The Turkish team has complained that it was delayed at Keflavik Airport on Sunday while officials searched bags at a slow pace. Icelandic airport officials have defended the searches as routine and sought to blame the delay on some of the Turkish players for not being cooperative.
Frustration escalated once the team was through security, when an unidentified man held a cleaning brush up to team captain Emre Belezoglu who was speaking to media. Video footage shows the brush popping up toward Belezoglu's face as if it was a microphone.
Turkish media have slammed the treatment as "disrespectful" and "racist" and the country's foreign minister, Mevlut Cavusoglu, said in a tweet it was "unacceptable from the point of diplomatic and humane practices."
Iceland's ministry of foreign affairs confirmed that a formal protest has been lodged.
The Turkish team flew to Iceland for Tuesday's European qualifier at the Laugardalsvöllur stadium in the capital Reykjavík. It had come from the Turkish city of Konya after beating world champion France 2-0 on Saturday in a Group H qualifier.
Iceland's airport operator, ISAVIA, said the inspections were mandatory for arrivals from outside the remit of agreements with the European Union.
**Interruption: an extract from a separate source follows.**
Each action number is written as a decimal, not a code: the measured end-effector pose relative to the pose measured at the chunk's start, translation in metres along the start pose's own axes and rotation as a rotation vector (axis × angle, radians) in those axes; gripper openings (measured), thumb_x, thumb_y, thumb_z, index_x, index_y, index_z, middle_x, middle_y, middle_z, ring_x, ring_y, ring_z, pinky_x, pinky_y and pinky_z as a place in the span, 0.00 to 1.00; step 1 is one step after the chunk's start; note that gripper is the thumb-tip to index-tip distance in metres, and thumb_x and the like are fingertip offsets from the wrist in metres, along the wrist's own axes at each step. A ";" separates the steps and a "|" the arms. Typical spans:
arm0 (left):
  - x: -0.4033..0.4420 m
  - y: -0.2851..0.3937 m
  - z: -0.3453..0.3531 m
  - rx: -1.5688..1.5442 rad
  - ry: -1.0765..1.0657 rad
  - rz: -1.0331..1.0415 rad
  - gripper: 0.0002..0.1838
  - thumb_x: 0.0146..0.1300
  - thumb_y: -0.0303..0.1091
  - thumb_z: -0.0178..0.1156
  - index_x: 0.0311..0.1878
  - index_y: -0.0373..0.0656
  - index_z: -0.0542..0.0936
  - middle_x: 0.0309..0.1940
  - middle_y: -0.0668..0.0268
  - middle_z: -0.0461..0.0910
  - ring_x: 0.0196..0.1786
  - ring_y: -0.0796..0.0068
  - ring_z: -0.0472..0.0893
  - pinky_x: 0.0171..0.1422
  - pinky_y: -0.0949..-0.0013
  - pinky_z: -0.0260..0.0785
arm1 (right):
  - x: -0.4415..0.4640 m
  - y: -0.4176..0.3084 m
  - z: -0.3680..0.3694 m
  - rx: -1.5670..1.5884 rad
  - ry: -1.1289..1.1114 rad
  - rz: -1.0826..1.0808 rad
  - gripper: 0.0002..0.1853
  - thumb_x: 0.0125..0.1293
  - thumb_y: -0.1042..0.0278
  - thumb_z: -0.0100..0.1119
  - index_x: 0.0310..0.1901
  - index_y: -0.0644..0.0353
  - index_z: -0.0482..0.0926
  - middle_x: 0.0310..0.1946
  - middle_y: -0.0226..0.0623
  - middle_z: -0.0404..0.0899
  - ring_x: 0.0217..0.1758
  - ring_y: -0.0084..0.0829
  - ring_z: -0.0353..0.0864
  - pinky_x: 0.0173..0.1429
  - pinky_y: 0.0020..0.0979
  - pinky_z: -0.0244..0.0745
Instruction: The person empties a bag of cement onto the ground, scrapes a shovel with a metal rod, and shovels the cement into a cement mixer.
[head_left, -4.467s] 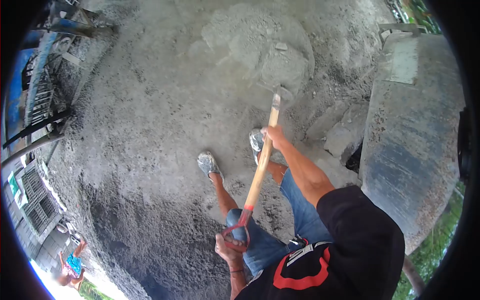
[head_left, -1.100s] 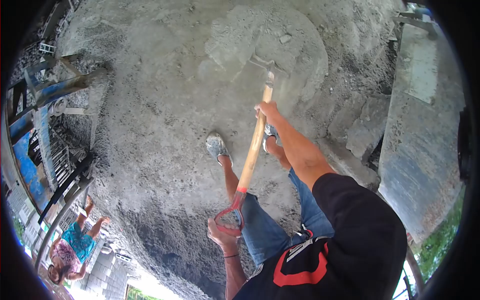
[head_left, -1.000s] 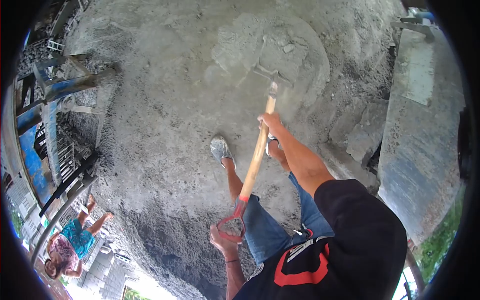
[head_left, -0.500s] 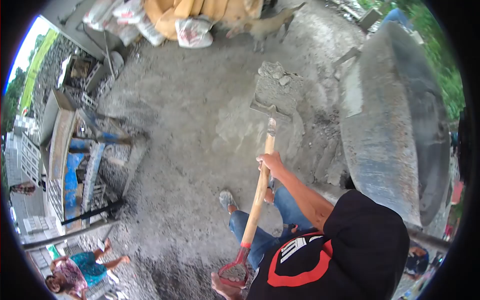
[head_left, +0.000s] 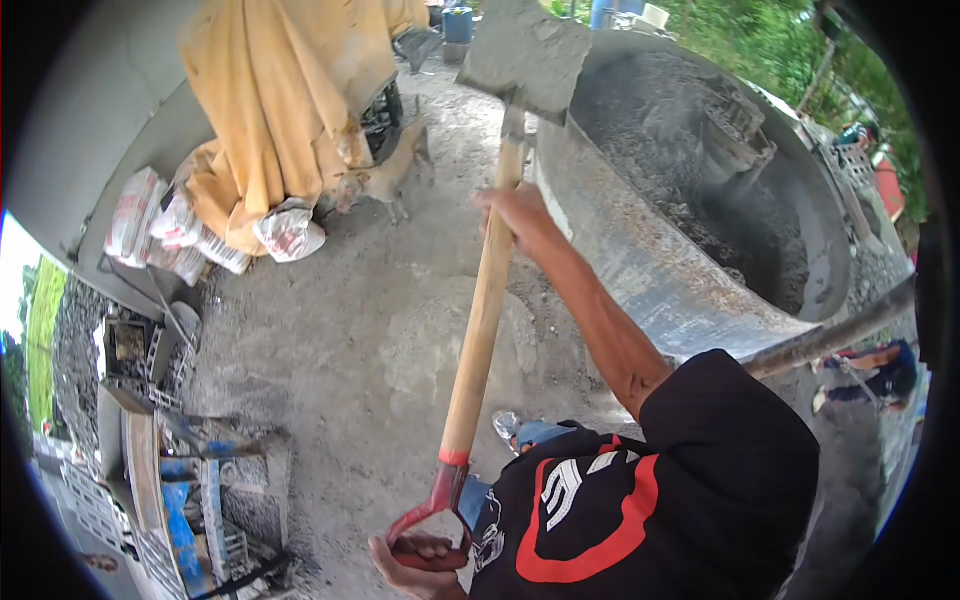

However, it acknowledged that the team had waited longer than usual to clear security due to a lack of cooperation.
"Requests to remove electronics and liquid were not entirely met," the operator said in a statement.
Still, it said that the procedure was "swift" and that the players had got through customs within 80 minutes from landing — disputing Turkish media reports of a two-hour long wait.
Iceland's team also said they have had to deal with delays on returning home too, notably in 2015 after returning from Konya.
"It was similar. Passport control and detailed bag inspection," said Iceland captain Aron Gunnarsson at a Monday press conference.
Iceland coach Erik Hamren would not comment on the issue in a press briefing ahead of the match.
"I focus on the football," he said.
Vidir Reynisson, director of security for the Icelandic Football Association, told The Associated Press that no extra security measures have been put in place for the game.
Fraser reported from Ankara, Turkey.